Personally I love both: minimal, secure-oriented distros like Alpine Linux, and unikernels. They will both play an important in building robust, scalable distributed systems.
Even though using Alpine as the base image for a container is a lot beter/cleaner than other base image imho we shouldn't rely on distro package management inside containers.

Not only does running a package manager inside the container mean you'll need to satisfy its dependencies in your image you also increase the image's attack surface compared to an image without a package manager.

Ideally we'd have a simple way of installing stuff into images from the outside so you can always start `FROM scratch` and add the minimum deps you need to run your app.

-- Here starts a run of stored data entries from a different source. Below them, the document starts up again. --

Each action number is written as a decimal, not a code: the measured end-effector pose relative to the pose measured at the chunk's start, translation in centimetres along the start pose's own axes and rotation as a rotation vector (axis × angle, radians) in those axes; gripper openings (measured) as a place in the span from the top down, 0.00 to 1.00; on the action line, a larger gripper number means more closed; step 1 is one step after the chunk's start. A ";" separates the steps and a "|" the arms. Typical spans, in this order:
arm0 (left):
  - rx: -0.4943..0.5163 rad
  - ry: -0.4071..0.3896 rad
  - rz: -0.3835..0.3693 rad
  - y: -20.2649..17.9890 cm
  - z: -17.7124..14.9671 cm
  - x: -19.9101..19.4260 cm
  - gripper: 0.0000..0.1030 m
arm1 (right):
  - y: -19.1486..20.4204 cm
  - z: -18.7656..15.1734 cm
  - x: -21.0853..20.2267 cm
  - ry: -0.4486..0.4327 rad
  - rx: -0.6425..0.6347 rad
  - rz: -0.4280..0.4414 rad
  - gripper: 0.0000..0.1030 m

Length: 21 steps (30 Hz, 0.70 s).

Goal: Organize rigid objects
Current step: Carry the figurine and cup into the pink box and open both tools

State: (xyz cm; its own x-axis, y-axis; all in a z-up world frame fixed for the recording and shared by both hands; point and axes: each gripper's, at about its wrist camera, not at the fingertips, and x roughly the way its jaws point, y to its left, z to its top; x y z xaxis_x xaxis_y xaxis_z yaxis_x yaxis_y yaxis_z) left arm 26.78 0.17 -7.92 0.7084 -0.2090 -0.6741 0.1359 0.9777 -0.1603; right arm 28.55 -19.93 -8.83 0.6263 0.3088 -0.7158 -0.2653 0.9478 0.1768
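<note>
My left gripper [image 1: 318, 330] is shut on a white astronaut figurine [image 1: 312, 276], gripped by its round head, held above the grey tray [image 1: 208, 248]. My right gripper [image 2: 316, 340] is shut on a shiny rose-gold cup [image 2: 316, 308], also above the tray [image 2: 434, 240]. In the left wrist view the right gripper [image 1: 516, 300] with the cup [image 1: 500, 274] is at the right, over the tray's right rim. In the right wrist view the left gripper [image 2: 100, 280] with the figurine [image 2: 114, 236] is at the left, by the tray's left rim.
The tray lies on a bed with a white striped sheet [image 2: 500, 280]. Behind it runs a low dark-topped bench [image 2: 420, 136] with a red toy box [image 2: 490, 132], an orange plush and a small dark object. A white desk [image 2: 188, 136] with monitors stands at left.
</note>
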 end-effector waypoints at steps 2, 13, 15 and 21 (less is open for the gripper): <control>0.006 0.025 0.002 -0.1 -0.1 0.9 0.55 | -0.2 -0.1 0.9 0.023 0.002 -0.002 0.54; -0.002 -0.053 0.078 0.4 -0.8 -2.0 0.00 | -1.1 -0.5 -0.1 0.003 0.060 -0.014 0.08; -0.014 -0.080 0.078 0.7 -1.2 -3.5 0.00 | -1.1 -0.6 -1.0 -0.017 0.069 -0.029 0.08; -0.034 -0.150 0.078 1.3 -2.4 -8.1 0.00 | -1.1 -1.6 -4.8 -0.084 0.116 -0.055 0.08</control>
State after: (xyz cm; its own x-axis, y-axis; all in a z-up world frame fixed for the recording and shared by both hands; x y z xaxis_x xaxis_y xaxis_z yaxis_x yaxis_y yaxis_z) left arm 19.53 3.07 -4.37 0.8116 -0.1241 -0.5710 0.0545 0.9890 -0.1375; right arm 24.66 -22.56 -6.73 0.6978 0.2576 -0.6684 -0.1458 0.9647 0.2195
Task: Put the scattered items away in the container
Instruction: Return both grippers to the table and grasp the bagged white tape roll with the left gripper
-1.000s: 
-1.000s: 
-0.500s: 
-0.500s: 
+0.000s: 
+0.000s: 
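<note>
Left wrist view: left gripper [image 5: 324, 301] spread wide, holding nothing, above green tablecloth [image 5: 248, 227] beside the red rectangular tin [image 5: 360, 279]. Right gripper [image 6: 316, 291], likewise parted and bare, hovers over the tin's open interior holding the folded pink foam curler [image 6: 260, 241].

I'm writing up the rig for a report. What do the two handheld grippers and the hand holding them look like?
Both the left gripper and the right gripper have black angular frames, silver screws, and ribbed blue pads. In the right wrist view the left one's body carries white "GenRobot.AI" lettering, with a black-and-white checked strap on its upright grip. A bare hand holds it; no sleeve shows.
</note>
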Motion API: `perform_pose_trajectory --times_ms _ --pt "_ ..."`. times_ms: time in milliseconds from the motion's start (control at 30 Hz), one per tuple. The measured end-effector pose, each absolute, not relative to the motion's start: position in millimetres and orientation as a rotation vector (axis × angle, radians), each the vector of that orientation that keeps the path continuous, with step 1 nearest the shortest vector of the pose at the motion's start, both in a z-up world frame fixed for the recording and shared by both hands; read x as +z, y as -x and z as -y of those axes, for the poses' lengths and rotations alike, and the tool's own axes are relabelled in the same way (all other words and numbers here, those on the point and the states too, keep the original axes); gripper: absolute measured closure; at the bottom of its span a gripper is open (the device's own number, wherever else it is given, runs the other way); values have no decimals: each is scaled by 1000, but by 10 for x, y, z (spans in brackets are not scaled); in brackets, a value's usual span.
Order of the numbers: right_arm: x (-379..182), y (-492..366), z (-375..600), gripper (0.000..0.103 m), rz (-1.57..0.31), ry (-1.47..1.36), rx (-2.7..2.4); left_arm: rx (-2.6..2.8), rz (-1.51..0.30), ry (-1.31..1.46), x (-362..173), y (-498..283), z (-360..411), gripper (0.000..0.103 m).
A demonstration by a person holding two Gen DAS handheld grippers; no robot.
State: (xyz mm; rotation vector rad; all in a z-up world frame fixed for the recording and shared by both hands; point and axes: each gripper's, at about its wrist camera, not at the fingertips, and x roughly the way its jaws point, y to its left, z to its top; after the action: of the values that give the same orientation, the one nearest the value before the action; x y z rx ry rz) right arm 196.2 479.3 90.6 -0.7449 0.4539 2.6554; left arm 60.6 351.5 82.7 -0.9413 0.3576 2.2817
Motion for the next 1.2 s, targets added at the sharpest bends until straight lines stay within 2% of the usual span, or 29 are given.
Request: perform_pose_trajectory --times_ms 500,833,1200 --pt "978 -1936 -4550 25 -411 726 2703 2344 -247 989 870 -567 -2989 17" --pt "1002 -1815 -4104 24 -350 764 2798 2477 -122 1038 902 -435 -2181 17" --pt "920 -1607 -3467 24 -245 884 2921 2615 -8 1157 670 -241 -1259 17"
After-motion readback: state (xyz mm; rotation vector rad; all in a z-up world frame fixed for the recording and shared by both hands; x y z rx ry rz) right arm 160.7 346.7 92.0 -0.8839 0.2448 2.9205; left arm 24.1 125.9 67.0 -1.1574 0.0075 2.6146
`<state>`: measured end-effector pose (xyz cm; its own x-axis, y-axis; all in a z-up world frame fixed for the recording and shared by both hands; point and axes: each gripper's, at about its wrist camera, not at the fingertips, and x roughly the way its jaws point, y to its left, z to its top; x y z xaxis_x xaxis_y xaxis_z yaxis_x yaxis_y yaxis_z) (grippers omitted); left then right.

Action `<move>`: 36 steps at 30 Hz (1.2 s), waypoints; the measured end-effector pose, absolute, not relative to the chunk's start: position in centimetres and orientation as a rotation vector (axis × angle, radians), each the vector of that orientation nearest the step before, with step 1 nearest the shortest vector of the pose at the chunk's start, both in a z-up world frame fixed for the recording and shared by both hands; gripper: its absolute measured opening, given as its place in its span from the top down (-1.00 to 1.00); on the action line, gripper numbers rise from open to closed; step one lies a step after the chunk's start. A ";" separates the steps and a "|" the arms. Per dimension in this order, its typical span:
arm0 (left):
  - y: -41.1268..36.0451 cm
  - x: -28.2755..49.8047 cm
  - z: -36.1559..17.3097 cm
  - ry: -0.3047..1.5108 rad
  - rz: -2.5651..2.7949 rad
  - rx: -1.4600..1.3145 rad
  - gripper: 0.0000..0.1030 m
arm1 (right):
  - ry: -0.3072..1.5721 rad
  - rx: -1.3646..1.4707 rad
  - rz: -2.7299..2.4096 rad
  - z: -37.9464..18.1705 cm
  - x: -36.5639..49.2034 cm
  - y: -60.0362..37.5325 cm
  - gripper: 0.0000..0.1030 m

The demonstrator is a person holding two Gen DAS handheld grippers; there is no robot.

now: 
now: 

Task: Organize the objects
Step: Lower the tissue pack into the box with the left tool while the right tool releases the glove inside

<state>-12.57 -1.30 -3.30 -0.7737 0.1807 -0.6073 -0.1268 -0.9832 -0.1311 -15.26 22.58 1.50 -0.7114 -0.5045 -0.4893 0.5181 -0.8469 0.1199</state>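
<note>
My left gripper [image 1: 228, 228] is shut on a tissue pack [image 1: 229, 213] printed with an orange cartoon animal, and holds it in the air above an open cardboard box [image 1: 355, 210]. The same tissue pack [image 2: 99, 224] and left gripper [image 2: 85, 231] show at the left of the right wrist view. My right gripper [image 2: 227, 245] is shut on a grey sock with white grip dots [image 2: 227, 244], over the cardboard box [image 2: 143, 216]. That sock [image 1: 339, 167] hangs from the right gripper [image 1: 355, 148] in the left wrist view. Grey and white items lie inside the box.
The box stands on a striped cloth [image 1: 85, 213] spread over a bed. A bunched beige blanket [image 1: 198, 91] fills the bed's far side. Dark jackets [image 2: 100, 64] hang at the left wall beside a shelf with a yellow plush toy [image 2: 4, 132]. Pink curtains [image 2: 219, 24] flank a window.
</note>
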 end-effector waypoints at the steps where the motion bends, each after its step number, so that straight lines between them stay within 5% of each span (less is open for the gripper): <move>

Adding stuff could be as simple as extracting tars with the tar's contents following the Filesystem Hierarchy Standard. Each tar could be a layer so it matches well with how Docker images work as well.

Since it isn't possible to extend the Dockerfile syntax I started prototyping a static binary written in Go to add to `scratch` to do this. It worked better than I expected :) Only thing I couldn't find was a distro that packaged it's packages this way and it would obviously suck to create another packaging standard.